Furioso, desesperado, agitó un puño contra el indiferente cielo. El trozo de pedernal que sostenía cayó, y la chispa y el ruido agudo que hizo al golpear el triángulo de piedras entre sus pies sacaron a Strann de su trance.

—Oh, dioses… —Bajó la vista. El trozo de pedernal había desfigurado el triángulo, y, al mirarlo, la rabia de Strann se derrumbó junto con la oleada de emoción que la había traído, convertida en disgusto consigo mismo. Qué estúpido era; había perdido el control, había dejado que su concentración se viera barrida por sus sentimientos personales, echando a perder el sortilegio.
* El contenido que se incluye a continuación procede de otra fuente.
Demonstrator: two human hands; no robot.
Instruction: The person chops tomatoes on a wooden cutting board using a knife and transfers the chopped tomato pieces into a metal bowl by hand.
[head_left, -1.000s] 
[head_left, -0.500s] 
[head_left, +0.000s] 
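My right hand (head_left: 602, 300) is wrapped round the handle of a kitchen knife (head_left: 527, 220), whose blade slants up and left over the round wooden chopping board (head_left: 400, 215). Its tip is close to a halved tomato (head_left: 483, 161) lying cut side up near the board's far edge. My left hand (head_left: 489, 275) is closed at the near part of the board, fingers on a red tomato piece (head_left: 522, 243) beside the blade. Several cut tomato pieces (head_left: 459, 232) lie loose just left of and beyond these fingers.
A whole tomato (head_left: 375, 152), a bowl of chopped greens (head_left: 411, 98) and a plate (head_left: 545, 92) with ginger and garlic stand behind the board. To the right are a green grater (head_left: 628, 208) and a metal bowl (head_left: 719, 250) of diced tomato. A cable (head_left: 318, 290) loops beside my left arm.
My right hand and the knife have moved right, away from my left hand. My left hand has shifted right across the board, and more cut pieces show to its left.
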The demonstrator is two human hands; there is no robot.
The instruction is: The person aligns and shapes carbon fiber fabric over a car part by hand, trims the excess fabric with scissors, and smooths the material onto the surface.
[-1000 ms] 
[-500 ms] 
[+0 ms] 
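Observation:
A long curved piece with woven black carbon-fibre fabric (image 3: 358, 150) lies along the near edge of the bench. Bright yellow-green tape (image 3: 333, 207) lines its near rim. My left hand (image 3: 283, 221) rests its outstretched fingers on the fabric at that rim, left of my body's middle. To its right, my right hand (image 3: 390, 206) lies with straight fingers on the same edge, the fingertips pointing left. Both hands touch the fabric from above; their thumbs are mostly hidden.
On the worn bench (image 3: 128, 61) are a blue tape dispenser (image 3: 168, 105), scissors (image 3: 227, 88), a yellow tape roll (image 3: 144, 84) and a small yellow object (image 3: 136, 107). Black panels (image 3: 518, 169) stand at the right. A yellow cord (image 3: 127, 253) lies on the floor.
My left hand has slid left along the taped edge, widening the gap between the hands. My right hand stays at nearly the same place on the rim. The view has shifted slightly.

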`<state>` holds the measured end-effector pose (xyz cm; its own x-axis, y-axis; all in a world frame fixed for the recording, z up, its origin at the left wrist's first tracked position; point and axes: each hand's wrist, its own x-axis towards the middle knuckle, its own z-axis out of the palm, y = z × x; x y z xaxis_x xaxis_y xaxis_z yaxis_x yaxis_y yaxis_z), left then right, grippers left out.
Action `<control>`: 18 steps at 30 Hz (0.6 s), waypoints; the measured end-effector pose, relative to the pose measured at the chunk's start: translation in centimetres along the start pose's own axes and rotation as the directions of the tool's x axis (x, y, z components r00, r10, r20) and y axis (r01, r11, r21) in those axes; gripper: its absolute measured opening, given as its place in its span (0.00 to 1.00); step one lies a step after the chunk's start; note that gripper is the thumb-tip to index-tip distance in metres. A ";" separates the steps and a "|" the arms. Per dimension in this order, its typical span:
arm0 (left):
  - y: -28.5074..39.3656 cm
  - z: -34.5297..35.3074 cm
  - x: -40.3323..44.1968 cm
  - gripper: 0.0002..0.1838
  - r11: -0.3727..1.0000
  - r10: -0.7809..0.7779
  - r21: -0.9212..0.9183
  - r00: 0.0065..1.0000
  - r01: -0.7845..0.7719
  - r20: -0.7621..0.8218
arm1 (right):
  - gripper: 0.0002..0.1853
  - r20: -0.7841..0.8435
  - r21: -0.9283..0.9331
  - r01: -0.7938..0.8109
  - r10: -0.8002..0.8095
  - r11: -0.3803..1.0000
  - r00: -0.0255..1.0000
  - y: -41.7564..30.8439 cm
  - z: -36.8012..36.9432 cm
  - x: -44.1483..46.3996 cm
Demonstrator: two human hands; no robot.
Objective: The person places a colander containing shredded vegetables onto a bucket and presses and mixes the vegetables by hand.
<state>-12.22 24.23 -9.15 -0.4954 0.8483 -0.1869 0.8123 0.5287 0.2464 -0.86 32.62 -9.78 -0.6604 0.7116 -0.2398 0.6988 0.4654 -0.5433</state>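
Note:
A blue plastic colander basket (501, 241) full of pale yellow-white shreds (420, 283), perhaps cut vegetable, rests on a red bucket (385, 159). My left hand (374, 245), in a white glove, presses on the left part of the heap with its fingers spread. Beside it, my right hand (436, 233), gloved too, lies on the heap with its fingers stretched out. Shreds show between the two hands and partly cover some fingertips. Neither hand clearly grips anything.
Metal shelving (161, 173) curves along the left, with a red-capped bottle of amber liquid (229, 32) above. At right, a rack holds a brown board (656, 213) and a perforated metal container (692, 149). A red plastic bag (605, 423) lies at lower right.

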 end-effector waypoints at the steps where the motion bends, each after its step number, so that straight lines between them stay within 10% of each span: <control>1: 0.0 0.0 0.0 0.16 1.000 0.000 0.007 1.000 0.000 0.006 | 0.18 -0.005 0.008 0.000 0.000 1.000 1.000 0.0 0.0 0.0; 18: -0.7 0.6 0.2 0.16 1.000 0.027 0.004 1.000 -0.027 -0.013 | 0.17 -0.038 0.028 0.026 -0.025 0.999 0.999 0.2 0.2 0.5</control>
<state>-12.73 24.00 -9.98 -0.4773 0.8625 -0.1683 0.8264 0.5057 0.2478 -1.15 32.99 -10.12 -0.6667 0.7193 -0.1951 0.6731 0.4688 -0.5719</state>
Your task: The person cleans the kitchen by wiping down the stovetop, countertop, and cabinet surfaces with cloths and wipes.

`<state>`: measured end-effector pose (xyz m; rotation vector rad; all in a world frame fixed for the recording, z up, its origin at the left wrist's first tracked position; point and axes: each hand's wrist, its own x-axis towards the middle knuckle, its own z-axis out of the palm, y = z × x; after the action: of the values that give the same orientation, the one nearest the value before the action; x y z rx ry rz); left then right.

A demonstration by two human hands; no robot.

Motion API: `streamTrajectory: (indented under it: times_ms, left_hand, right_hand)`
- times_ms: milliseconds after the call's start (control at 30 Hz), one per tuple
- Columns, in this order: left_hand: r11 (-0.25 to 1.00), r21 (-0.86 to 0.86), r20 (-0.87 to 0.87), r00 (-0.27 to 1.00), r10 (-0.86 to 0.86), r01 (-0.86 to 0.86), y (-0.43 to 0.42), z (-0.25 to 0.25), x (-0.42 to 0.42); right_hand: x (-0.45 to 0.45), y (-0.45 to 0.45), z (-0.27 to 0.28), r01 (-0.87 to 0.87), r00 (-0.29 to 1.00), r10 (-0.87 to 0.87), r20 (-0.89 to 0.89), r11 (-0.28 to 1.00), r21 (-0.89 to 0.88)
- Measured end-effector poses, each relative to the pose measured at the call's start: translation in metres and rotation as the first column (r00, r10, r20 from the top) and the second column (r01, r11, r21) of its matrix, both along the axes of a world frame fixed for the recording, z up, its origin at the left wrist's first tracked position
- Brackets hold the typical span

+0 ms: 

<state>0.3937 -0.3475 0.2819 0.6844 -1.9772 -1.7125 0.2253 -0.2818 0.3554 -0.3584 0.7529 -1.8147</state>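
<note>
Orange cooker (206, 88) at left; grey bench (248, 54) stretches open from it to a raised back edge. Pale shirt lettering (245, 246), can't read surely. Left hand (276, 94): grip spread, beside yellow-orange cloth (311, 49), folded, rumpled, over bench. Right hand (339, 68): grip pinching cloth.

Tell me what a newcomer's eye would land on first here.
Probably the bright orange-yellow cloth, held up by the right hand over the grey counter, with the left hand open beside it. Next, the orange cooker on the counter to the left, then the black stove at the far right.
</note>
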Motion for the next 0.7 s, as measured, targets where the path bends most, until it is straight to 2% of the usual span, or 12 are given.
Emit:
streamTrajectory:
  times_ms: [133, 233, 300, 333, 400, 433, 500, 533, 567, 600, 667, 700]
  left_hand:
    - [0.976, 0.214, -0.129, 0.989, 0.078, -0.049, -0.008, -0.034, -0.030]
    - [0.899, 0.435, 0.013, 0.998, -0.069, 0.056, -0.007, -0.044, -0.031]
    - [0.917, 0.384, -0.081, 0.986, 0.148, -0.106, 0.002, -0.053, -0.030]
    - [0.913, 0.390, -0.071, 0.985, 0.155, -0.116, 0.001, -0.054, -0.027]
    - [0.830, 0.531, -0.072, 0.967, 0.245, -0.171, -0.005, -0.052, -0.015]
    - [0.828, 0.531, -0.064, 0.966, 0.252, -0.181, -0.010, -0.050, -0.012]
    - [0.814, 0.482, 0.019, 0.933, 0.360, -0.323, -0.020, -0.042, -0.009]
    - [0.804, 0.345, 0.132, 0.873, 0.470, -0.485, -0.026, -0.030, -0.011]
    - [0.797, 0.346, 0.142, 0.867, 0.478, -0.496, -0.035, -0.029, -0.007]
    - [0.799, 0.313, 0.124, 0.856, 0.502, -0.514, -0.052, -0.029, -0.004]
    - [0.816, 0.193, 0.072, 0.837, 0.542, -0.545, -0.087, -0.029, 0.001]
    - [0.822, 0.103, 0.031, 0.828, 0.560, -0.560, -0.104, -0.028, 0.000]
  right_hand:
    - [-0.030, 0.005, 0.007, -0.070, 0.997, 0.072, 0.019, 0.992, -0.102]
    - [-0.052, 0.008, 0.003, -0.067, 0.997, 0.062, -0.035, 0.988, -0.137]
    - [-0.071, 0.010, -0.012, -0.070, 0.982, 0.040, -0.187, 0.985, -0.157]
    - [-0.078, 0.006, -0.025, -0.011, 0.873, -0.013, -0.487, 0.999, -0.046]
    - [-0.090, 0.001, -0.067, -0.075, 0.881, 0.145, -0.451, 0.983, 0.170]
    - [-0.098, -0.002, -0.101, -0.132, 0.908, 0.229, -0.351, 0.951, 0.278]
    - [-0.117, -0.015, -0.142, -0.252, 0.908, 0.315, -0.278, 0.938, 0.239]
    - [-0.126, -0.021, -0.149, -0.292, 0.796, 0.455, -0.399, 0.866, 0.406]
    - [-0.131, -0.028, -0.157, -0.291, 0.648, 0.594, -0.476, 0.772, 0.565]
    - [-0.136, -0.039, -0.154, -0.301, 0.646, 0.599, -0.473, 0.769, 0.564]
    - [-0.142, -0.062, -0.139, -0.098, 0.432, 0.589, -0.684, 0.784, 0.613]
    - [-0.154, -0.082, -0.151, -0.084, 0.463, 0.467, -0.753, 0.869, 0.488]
Debería haber realizado ciertos gestos que ahora recordaba, demasiado tarde, y haber pronunciado los títulos adecuados para dirigirse a los dioses y las palabras rituales apropiadas que hubieran terminado y sellado la ceremonia; pero en lugar de eso se había dejado llevar por su pena, su furia y su frustración, y ahora todo lo que había intentado hacer no servía para nada.

¿O sí? Strann entrecerró los ojos y miró la extensión cubierta de niebla del parque. ¿No había visto moverse algo a lo lejos? La esperanza renació, para desvanecerse cuando razonó que, aun cuando su visión nocturna no lo hubiera engañado, lo que había visto no era otra cosa que un venado o algún depredador en su caza silenciosa y solitaria. La idea de que Yandros del Caos hubiera escuchado, y menos aun reaccionado, ante un intento tan torpe y fútil de invocarlo era completamente fatua, y si creía que era posible, entonces es que había perdido totalmente la cabeza. Tendría que volver a empezar. Tenía pocas esperanzas de éxito, pero ahora no podía rendirse. Un intento más, esta vez con rígido dominio de sí mismo. Se dijo con cinismo que al menos tenía el pálido consuelo de haber fracasado por incompetente y no por estúpido.